@Invisible: And what we've been trying to explain is why free market principles aren't coming to the rescue here. There just aren't options, and it's not really the law getting in the way. Insurance companies are allowed to operate in as many states as they want, they just have to meet the standards of each state they operate in. Now the ACA did introduce some new standards, but the principle is still the same, insurance companies can operate wherever they like if they meet the state's requirements. So why don't they? Some do, you can get insurance from some companies almost anywhere in the nation. UHG is available in all 50 states. Others just choose to operate in some areas for various reasons, mostly to keep costs down, and hence profits up.
Think about this. Insurance companies operating in each region typically form agreements with the healthcare providers in those regions. This is a way of simplifying coverage and pricing negotiations with preexisting contracts and agreements. Both sides do this because neither one likes lengthy, expensive negation processes. But how is this going to work if we just up and decided to trample on the states and say that any insurance plan from any state should be available anywhere? A consumer in Florida could by Insurance from Alaska if it suited them. Sounds like the free market, sure but it has none of the real benefits of the free market. The Alaskan insurance provider, now has to negotiate with healthcare facilities and providers in Florida, and in fact, they're going to have to do this with every HCP and facility that any consumer in the nation might go to. And that means they're going to have to sort through all the different state and local bureaucracy, and then the HCPs themselves to come to some sort of agreement. The amount of work it would take to form all those agreements, or negotiate all those charges is astronomical, and not cost efficient. The Alaskan insurance provider probably doesn't even want to do it because of that. It's able to provide less expensive insurance for people in the primary regions it operates in sure, but every new region it wants to sell insurance in means it has to enter another realm of negotiation and deal making, which just isn't worth it in most cases.
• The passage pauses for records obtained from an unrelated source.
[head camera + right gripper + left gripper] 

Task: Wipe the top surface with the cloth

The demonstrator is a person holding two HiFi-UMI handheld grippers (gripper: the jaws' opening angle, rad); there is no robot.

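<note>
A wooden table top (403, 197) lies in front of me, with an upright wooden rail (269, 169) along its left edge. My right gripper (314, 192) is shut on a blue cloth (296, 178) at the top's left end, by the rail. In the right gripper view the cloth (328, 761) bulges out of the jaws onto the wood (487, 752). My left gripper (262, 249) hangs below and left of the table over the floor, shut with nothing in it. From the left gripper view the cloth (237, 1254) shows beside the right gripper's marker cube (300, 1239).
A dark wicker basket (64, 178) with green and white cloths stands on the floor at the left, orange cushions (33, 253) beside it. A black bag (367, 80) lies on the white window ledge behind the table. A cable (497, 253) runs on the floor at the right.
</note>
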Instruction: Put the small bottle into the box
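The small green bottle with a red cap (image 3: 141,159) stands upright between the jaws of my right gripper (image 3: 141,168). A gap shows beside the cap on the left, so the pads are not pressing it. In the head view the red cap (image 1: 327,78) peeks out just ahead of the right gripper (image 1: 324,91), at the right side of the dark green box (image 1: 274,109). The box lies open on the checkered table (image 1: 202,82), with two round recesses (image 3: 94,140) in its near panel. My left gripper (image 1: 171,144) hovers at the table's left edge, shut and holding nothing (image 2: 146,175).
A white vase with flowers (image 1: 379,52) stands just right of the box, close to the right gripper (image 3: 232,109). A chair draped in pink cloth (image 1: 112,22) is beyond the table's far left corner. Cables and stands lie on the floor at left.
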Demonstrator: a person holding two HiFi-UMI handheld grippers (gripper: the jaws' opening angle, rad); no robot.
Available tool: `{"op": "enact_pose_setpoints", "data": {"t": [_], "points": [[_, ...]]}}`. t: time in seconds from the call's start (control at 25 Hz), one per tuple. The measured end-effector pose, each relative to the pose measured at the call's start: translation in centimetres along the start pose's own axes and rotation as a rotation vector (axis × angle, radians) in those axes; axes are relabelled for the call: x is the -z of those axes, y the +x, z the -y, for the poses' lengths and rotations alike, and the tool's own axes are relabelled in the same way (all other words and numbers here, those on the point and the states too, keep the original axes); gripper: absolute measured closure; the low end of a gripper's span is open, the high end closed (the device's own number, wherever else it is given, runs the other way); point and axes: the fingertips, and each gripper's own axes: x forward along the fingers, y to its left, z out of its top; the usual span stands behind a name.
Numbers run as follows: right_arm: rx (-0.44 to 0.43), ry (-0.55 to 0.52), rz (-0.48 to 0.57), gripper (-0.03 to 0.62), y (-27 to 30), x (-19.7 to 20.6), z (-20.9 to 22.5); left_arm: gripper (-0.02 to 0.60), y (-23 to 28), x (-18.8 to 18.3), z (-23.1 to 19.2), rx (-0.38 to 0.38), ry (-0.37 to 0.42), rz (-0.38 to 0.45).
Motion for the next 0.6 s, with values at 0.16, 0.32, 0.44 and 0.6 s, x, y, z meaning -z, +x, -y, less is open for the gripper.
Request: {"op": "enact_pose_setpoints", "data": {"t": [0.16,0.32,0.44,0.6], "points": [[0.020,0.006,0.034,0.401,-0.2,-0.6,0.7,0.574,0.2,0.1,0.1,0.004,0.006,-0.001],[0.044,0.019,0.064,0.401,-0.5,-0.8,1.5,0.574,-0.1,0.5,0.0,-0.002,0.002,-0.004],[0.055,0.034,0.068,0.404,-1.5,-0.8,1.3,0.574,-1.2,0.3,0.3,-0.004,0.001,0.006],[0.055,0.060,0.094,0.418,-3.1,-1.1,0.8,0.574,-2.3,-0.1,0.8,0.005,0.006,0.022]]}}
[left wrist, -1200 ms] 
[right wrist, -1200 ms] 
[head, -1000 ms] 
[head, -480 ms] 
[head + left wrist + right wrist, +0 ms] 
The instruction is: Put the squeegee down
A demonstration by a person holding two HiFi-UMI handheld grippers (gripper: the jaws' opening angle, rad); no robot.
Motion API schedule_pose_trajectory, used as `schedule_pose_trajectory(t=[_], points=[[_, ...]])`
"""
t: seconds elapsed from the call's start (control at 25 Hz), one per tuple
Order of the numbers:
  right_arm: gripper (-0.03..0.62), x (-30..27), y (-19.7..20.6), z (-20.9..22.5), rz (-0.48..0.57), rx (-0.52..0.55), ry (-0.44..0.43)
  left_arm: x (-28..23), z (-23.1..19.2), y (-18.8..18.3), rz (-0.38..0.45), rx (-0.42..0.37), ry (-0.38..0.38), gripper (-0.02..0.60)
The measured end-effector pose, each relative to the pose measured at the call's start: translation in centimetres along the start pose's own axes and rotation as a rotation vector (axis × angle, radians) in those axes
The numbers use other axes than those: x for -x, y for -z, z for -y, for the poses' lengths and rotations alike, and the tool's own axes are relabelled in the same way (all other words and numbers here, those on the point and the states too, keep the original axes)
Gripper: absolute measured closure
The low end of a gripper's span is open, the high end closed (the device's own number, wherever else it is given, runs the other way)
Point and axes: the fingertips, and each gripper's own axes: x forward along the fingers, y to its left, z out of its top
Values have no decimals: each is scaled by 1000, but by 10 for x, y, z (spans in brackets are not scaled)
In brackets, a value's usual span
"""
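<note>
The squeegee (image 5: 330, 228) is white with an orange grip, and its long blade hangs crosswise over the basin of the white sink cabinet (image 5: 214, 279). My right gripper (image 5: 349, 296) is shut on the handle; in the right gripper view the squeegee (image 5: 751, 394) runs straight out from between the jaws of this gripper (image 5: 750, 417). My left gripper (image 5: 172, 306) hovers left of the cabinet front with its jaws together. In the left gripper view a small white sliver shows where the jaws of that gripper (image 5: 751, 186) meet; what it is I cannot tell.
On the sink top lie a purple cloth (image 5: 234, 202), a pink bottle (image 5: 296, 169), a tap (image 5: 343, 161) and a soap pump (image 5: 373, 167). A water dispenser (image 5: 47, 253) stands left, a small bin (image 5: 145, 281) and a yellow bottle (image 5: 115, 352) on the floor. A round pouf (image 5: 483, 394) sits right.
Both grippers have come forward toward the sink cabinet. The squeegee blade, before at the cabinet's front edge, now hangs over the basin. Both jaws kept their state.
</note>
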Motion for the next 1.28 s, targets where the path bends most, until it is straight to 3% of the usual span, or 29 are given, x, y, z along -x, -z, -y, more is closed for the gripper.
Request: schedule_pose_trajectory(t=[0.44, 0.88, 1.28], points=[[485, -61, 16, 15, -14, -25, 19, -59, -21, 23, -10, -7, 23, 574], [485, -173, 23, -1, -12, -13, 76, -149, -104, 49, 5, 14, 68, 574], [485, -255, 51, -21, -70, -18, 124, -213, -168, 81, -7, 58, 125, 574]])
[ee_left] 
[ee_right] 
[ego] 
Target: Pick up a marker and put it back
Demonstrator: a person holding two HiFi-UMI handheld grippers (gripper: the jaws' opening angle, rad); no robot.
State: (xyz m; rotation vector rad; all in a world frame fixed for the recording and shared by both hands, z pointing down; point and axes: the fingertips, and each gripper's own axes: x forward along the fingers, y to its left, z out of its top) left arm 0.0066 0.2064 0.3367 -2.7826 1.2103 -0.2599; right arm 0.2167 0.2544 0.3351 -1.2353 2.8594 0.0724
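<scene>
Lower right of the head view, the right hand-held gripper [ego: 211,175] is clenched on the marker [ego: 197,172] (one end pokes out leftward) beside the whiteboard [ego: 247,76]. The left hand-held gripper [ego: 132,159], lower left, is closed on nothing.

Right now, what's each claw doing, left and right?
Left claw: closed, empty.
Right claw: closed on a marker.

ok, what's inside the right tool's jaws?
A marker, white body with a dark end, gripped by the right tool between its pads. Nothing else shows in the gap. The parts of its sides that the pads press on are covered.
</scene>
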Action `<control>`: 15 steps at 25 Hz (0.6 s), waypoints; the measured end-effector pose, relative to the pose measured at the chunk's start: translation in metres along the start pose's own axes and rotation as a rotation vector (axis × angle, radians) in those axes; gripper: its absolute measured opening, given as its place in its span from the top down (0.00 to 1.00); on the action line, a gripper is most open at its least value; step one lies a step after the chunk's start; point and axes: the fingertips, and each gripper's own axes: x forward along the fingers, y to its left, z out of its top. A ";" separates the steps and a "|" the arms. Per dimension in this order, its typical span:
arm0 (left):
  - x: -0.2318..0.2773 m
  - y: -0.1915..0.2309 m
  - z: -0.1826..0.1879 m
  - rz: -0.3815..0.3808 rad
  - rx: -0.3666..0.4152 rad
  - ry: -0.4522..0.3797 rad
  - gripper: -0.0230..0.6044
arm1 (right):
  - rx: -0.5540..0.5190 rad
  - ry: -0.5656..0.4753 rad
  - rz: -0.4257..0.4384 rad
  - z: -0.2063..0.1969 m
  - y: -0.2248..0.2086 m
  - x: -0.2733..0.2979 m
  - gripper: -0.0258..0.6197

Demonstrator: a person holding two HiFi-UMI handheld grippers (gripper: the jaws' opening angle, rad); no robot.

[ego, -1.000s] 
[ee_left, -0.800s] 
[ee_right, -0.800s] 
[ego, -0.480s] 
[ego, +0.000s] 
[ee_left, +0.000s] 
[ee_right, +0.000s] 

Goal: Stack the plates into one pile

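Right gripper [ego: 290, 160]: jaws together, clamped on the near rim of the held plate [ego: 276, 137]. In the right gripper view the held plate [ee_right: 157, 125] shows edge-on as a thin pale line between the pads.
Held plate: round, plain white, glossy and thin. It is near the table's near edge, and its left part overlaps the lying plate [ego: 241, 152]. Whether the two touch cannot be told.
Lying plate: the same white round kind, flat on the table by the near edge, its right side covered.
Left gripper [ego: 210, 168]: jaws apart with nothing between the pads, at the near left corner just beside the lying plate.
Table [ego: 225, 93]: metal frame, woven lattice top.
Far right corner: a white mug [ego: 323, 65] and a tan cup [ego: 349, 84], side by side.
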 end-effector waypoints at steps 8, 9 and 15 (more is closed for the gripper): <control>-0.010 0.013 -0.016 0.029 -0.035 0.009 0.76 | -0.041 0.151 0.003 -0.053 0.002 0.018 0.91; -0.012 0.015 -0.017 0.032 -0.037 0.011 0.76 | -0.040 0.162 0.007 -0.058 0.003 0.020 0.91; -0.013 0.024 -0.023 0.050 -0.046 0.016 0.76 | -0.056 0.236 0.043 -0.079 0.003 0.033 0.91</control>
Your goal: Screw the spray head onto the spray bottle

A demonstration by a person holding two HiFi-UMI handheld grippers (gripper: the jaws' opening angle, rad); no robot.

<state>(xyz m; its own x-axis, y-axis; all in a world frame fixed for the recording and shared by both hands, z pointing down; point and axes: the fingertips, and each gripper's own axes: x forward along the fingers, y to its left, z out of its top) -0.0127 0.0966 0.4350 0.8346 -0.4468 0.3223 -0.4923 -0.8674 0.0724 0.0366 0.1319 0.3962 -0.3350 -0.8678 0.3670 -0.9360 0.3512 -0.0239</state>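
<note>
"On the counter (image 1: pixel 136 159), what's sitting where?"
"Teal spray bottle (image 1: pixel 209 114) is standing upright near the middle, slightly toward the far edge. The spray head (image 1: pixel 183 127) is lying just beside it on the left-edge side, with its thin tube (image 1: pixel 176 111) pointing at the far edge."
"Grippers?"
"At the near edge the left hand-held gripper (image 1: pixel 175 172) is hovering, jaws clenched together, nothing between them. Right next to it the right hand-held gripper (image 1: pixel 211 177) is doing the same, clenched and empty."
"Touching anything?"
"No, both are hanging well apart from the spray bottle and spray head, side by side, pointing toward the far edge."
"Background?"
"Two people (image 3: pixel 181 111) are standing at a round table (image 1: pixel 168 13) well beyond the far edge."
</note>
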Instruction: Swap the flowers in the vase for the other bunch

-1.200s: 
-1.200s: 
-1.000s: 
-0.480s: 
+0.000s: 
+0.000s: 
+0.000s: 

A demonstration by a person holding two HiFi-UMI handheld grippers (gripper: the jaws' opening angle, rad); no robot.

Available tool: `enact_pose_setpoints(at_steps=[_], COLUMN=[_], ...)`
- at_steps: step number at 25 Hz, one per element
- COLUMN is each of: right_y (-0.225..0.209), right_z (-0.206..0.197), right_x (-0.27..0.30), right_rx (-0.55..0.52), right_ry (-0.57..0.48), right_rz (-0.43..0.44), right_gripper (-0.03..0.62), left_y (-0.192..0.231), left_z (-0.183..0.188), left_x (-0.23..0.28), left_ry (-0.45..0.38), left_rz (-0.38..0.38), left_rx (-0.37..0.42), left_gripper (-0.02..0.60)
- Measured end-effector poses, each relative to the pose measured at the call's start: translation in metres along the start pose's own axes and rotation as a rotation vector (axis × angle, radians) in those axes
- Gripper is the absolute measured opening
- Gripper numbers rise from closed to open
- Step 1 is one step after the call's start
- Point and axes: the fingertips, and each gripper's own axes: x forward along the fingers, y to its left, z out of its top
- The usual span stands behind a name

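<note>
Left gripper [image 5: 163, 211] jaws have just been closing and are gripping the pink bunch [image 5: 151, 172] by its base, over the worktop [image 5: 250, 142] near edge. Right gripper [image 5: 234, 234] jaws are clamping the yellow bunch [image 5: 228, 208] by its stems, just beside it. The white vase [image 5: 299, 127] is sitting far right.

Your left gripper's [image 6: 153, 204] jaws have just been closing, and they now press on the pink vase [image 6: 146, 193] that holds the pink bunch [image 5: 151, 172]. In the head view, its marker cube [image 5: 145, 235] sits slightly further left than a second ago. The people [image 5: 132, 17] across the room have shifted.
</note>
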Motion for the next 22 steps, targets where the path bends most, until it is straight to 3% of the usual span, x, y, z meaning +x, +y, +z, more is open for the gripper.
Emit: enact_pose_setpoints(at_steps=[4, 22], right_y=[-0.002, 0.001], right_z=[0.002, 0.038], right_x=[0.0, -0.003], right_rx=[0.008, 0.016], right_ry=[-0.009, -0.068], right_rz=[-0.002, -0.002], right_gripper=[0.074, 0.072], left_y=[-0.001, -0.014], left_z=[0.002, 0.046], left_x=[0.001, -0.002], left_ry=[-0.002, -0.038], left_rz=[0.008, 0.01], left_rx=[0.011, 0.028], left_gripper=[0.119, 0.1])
In addition to that is the very nature of insurance economics. To survive, an insurance company needs a robust pool of clients, that ultimately pays more than it consumes. Large numbers of healthy clients are therefore the most desirable. When these companies compete, the ones with larger bodies of proportionately healthier clients wins. They offer lower prices to win more clients over, and eventually their competition doesn't have a healthy enough pool of clients to continue existing, because in insurance economics having the wrong customer can actually lose you money. This is why regions with lower populations, and less healthy residents have fewer insurance companies competing in the area. It's less profitable, and there isn't room for many insurers to thrive there. They win monopolies. Any new insurer has to compete with the existing power, and any outside insurer moving in has to go through the expensive process of building a coverage network for itself in a new region, so it just doesn't happen that often.
Combine that with the increasing demand for medical care. People know that it can improve and lengthen their lives, so they really want it. Sadly people are also getting less and less healthy, due to increases in obesity and sedentary lifestyle mostly. So this strains the pool of healthy clients that insurers need, forcing them to do what they must, and raise prices. Of course that's not to say that there isn't a good deal of profiteering going on also, as I already mentioned.
So what's the government to do about it? Mandate the existence of more companies and prop them up with cash or force clients to buy their insurance? The individual mandate encourages buying insurance, but it doesn't tell you who you have to buy it from.
Oh, but then there's the healthcare providers themselves. They have almost no choice in anything. They cannot reject patients with critical needs based on their ability to pay, so they're going to need to recoup that somewhere. They go to the only entities they can in that arena, the insurers, who resist that tooth-and-nail. This isn't a typical sort of economic interaction. Patients who opt out risk life and limb, healthcare providers cannot reject patients, or choose which insurance companies they want to deal with, and insurers can actually lose money by having the wrong customers, and the only government interference in this dynamic is that HCPs can't turn away emergency patients, which is a rather non-contraversial ethical issue. And yes, there are some other government regulations, but not ones that are fundamentally changing this dynamic.
So what does the free market say about patients who risk life or limb by not buying (low freedom), providers who cannot refuse critical patients (low freedom), and a middle man trying to make a profit out from an increasingly high risk client pool? It tells you high prices. But insurance is basically a socialist concept anyway. A bunch of people pay into a general fund that provides for needy members at their time of need. We want the sick to get the treatment they need, and to keep costs manageable for all members by having enough healthy members, so the best insurance company would really cover everyone...but we could make it even more affordable by removing the profit motive. A nationwide, non-profit insurance system, a public insurance system.